Laurence E. Thorp, Springfield, argued the cause for respondent Don Stapleton. With him on the brief was Thorp, Purdy, Jewett, Urness & Wilkinson, P.C.
Before De MUNIZ, P.J., and HASELTON and LINDER, JJ.
De MUNIZ, Presiding Judge.
On remand, a county hearings official conducted an evidentiary hearing and subsequently entered an order that again granted the application. As explained by LUBA, the hearings official's order "interpreted Policy 8 to permit a conflicting residential use as long as it did not force a significant change in or significantly increase the cost of accepted farming practices on petitioners' farm." Petitioners appealed to the county's governing body, which "affirmed and adopted" the hearings official's interpretation "as its own." Petitioners then appealed to LUBA, which affirmed, and they now again seek our review. We also affirm.
Petitioners make four assignments of error. One, their fourth, requires no discussion. In their first assignment, they argue that the county's interpretation of policy 8 was contrary to our interpretation of it in the prior review and is, therefore, precluded under the "law of the case" doctrine. We disagree. Our discussion and holding in Gutoski went only to the question of whether the policy is applicable. We did not foreclose the county from interpreting the provision on remand with respect to how it applies generally or to the present application. We find nothing in the county's interpretation that is inconsistent with our earlier opinion. Petitioners also assert, in their second assignment, that the county's interpretation is contrary to the express language of policy 8 and related plan provisions and is therefore subject to reversal under ORS 197.829(1)(a). We again disagree. The interpretation is not "clearly wrong." 1 See, e.g., Goose Hollow Foothills League v. City of Portland, 117 Or.App. 211, 843 P.2d 992 (1992).
The assignment that calls for more extensive discussion is petitioners' third. They contend in it that LUBA was incorrect in holding that the hearings official did not err by refusing to reopen the evidentiary hearing after he announced his interpretation of policy 8 to enable petitioners to present "evidence and argument relevant to the standard as interpreted." Petitioners' essential premise is that they could not have known before the hearings official's interpretation what the county would treat policy 8 as meaning and therefore could not have presented evidence responsive to the interpreted standard at the hearing that preceded the issuance of the hearings official's interpretation.

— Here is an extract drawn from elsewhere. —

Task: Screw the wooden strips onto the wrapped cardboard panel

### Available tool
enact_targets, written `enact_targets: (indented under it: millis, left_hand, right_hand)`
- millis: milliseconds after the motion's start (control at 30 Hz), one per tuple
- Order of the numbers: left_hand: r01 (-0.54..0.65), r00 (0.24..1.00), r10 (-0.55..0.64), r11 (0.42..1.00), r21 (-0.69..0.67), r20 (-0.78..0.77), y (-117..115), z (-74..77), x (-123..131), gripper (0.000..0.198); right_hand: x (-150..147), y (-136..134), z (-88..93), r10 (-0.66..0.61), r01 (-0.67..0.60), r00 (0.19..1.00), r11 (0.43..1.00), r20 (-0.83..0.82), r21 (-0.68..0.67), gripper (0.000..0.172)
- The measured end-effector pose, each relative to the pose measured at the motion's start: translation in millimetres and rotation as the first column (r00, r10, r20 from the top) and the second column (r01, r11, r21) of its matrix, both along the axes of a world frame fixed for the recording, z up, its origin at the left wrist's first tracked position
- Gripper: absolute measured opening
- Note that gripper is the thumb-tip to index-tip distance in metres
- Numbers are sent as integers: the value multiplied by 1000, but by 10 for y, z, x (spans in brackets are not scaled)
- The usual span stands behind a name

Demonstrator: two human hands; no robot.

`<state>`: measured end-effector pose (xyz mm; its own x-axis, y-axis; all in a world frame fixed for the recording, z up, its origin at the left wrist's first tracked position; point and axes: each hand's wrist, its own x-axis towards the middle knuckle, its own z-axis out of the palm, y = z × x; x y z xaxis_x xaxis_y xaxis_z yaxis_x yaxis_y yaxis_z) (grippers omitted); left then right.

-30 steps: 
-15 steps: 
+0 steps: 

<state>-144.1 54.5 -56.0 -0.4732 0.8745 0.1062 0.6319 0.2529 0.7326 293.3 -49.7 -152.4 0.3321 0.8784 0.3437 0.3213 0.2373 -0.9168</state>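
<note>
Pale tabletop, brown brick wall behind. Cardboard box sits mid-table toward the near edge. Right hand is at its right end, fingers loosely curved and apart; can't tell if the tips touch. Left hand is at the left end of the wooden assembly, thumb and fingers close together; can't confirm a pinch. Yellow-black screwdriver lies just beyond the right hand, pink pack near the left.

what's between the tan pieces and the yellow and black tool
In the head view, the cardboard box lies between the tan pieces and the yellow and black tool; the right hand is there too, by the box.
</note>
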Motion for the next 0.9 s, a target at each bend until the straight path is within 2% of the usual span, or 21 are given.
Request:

LUBA rejected that argument. It explained:
Generally, as in the trial court and the agency setting, interrelated questions of fact and law are "tried" and decided simultaneously in the local land use hearing process. From the standpoint of both litigants and decisionmakers, questions of fact and of law can have reciprocal effects on the answers to one another, and the ability to deal with the two as part of the same exercise is an essential tool of the advocate's craft. Hence, what petitioners appear to perceive as a chicken-and-egg problem that is somehow unique to this case is, in our view, simply a variation of a standard practice in which lawyers and judges have been engaging for centuries.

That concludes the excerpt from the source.